Why the College Board is making changes to the SATs

Let the anxiety begin. The first line of the newly printed New York Times article reads, “Saying its college admission exams do not focus enough on the important academic skills, the College Board announced on Wednesday a fundamental rethinking of the SAT, eliminating obligatory essays, ending the long-standing penalty for guessing wrong, and cutting obscure vocabulary words.”

The College Board is advertising a newer test as a way to address social injustice. It is a flimsy defense against the criticisms of a test the College Board has administered for 81 years that is virtually impossible for most students to test in the top 10th percentile unless they can afford tutoring and materials. The reality is that the SAT has fallen behind the ACT in terms of test numbers and the College Board wants to make money. The College Board long held a monopoly as the only college entrance examination, but in the 1960s, the ACT emerged as a response to the SAT, long identified by many as a classist, and arguably racist, test. In 2013, 1.8 million students took the ACT as opposed to 1.7 million sitting for the SAT.

Actions speak far louder than words, so let us examine what the College Board is doing rather than what it is saying.

SAT scoring will return to the system where the scores will be up to 1600, with a top math score of 800, a top “Evidence-Based Reading and Writing” score of 800, and the writing section optional. This seems to be a “back to the future approach” when once upon a time, the SAT consisted of a top math score of 800, a top “verbal” score of 800, and an optional written section. This is tantamount to an admission of defeat with the retooled SAT as most college admissions departments never really adopted the writing portion of the exam in their processes because of the constant confusion surrounding it.

Furthermore, the college prep media never embraced the 2400 point exam. Even the “Bible” of college admissions, the “U.S. News and World Report” college guide, stuck to the 1600-point scale in its collegiate assessments.

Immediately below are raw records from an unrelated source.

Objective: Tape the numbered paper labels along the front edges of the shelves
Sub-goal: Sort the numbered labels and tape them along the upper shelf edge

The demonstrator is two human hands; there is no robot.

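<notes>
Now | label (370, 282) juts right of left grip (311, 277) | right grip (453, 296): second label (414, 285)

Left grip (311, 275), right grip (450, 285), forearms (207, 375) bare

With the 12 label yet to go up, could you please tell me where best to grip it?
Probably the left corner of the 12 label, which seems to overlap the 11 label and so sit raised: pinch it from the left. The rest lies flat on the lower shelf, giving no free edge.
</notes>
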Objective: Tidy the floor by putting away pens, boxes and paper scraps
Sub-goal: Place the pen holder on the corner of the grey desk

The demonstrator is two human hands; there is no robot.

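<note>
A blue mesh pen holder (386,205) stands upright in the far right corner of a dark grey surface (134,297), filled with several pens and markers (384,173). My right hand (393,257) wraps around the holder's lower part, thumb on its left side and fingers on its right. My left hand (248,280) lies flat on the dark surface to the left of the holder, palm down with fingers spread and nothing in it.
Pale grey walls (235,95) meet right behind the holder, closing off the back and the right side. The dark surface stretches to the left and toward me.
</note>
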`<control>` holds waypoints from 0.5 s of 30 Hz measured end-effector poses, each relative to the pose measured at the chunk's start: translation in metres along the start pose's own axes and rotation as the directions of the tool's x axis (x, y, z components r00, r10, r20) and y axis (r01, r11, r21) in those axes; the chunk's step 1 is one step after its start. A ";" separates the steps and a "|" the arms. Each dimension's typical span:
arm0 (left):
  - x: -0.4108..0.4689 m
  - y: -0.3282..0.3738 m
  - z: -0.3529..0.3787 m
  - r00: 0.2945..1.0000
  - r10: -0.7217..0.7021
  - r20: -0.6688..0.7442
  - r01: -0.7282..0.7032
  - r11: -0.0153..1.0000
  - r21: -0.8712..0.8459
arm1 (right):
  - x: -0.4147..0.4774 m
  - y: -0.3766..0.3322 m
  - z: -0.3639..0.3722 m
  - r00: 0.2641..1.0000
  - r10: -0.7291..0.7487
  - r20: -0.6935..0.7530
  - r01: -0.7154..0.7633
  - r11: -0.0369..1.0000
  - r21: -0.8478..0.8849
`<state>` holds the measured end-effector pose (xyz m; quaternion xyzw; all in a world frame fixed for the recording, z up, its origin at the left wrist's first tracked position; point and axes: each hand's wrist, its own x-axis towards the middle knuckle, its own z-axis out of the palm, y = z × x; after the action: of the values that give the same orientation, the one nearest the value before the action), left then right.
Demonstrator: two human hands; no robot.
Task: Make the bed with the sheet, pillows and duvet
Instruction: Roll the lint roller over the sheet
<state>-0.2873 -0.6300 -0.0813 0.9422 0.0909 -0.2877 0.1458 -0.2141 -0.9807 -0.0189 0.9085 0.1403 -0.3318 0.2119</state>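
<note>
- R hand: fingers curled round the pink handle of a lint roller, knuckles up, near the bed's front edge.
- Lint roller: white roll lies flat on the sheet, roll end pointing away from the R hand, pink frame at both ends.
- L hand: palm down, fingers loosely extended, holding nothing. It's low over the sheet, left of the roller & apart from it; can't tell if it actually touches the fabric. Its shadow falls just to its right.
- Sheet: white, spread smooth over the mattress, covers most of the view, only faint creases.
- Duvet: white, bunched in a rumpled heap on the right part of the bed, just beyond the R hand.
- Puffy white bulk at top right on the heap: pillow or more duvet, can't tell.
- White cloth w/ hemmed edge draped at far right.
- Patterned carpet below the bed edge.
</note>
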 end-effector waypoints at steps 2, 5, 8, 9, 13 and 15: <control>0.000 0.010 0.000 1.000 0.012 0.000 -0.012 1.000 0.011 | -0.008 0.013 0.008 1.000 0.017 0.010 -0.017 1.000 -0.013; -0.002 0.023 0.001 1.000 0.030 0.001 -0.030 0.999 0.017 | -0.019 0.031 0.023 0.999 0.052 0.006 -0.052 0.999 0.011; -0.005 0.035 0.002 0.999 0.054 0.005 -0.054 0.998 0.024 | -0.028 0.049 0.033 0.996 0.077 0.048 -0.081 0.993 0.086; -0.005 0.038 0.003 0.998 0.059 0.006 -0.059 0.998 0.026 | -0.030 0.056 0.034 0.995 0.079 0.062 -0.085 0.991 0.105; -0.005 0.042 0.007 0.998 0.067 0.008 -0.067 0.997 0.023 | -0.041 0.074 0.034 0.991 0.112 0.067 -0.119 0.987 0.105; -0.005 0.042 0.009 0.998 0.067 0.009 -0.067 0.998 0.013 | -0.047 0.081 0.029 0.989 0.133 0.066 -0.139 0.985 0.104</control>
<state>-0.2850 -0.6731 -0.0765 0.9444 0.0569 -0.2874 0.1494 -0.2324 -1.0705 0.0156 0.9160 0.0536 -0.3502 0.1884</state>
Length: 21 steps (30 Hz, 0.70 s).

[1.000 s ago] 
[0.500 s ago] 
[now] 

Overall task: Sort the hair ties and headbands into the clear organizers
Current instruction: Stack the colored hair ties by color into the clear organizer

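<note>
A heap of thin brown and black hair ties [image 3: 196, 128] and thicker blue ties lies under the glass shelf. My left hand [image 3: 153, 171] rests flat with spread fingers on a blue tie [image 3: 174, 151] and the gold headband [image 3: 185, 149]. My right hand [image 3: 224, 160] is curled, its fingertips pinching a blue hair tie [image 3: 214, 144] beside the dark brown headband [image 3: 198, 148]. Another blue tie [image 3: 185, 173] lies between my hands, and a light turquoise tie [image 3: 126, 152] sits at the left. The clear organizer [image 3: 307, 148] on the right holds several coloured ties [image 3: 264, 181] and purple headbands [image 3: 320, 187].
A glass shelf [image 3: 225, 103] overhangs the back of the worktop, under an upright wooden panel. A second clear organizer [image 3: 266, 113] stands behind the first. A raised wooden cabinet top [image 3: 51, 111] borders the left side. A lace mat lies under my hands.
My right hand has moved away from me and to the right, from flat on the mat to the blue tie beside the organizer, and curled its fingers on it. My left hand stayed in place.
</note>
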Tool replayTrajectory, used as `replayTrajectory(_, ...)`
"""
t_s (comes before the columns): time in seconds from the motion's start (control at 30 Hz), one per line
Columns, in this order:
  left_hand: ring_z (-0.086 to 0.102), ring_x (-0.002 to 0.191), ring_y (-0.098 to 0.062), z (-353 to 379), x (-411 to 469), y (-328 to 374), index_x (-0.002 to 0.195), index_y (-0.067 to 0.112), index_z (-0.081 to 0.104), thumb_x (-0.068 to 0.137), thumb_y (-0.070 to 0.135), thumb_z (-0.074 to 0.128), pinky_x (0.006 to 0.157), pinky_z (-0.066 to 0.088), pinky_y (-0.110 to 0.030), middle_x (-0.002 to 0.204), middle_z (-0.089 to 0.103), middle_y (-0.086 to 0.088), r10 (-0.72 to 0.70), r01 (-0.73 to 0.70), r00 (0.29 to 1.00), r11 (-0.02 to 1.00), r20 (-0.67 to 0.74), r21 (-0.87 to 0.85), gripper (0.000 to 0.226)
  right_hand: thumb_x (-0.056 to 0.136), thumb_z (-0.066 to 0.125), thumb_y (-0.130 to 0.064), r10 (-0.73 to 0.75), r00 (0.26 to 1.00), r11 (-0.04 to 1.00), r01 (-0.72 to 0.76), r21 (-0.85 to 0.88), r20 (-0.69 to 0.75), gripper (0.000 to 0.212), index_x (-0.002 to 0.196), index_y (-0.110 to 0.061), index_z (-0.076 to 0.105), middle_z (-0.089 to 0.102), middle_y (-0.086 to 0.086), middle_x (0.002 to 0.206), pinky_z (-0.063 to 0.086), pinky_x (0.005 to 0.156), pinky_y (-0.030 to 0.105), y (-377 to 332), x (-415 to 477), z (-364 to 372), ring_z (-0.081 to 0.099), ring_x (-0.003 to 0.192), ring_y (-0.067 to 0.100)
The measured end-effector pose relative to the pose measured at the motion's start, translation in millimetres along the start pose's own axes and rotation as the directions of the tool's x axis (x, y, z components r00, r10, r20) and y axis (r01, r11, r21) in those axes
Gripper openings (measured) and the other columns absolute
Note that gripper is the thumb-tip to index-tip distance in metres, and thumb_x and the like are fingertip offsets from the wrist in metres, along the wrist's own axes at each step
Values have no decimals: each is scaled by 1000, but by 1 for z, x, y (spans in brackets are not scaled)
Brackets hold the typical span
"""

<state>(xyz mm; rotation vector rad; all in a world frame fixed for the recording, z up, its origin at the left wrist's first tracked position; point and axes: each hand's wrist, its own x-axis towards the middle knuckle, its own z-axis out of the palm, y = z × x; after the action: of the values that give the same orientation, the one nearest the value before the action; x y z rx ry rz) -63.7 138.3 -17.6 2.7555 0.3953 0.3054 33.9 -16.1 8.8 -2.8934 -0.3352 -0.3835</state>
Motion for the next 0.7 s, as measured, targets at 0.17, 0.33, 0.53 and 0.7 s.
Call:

This is not to say that I think that the SAT should remove the written section altogether. I think that would be a mistake. The strength of the SAT essay is to demonstrate that a student can write a clear, concise essay in a tightly timed (25 minute) setting, using proper grammar, punctuation, spelling, a range of sentence structures, and apt vocabulary. There have been cases where the College Board essay was compared against student’s college application essay to determine how polished the college application essay was by counselors, teachers, and parents.

Apparently, changes coming to the exam are going to be extensive: The SAT’s “rarefied” vocabulary words will be replaced by words that are common in college courses, such as “empirical” and “synthesis.” I sincerely hope I am not being abstruse in my query, but by what empirical metric is the College Board quantifying the syntax and lexis of the collegiately adept as opposed to the grammar and vocabulary of the vernacular? And doesn’t this mean a lessening of the rigor of the exam without actually making preparation easier?

In addition, the use of a calculator will no longer be allowed on some math sections. In fact, most students must purchase $100 to $200 calculators for their daily math classes. That is the reality of today’s schools, but the College Board has now arbitrarily decided that students who have used calculators in math classes for a generation, should now suddenly perform on a potentially life-changing exam without them. That Pandora’s box has long been opened and cannot now be closed and still be representative of a student’s high school work. This alone undermines the College Board’s credibility as experts in measuring student performance.

The College Board touts its fee waiver program that allows students with limited means to send scores to up to four schools free of charge. The College Board has always offered this program, but the process is labyrinthine and the waivers are ridiculously difficult to obtain, and the process must be repeated completely for each sitting for the exam. The College Board does not mention any improvement in this little-known program; it merely reiterates that the program exists.

Perhaps the most disingenuous statement is that, “It is time for the College Board to say in a clearer voice that the culture and practice of costly test preparation that has arisen around admissions exams drives the perception of inequality and injustice in our country.” Big words for an institution that has for 81 years said nothing about the iniquities of its exams, and who charges an additional $60 for online software with six tests, and charges $19 for each time a student wants a copy of his test.

The Blue Book, a ponderous manual the College Board condones (and publishes for $21.99) as the only “Official SAT Study Guide,” is half useless. Literally, one entire half of the book is filled with jargon that is intended to detail the skills necessary for test success and instead ends up confusing readers, because everything is so poorly explained.

The second half of the book features 10 real SAT exams riddled with errors. For an extra $10, the College Board will sell you a Blue Book with a CD with videos that makes a far better coaster than an effective preparation tool. And best of all, the Blue Book does not come with an explanation section, so that students can learn from the examiner how they will be examined.

And from the looks of the cease and desist letters sent to some educators who try and write explanation sections to the Blue Book, the College Board does not want anyone else explaining its tests either.

The College Board created the test preparation industry by the College Board’s lack of direction and student outreach. It is not the test preparation industry that drives the perception of iniquity. It is the very necessity of such an industry that is the iniquity. It is an artificially created iniquity that the College Board wants to continue to profit from.

Frances Kweller is an education and testing standards expert and CEO of Kweller Test Prep in Queens.